• [WHAT TO PRODUCE]: Please copy the data below exactly; none of the pictures in it belong in the copy.

• [SUPPLIED MATERIAL]:
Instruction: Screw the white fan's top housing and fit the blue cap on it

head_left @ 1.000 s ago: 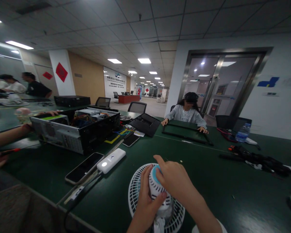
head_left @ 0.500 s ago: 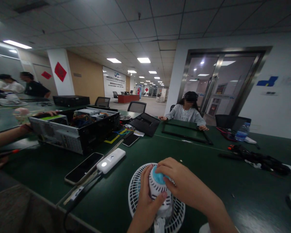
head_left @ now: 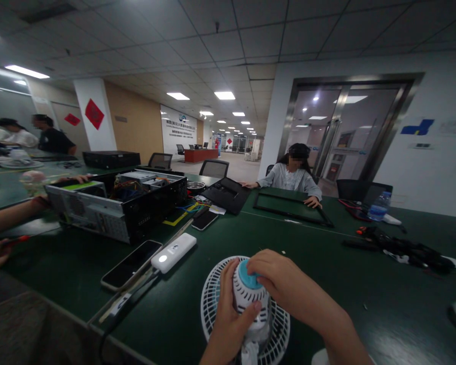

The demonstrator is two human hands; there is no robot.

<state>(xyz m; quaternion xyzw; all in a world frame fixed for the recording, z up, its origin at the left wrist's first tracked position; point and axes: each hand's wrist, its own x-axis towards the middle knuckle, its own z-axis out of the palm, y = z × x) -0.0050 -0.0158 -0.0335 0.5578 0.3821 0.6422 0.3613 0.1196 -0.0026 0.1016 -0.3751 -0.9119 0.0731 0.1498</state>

• [COMPLETED TASK]:
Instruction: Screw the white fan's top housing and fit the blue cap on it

head_left @ 1.000 s ago: 
head_left @ 0.500 s ago: 
head_left @ now: 

The demonstrator is two human hands; there is no robot.

<state>(xyz m; quaternion xyzw; all in a world frame fixed for the recording, z up, its origin at the left wrist's first tracked position; point and axes: each hand's wrist, its own x-axis towards the middle knuckle, its own z-axis out of the palm, y = z × x) -0.0050 -0.0158 -0.0335 0.5578 0.3821 0.6422 0.3613 0.1196 -0.0026 0.1016 -0.3751 -0.9119 0.0731 0.1498</state>

The output above is complete.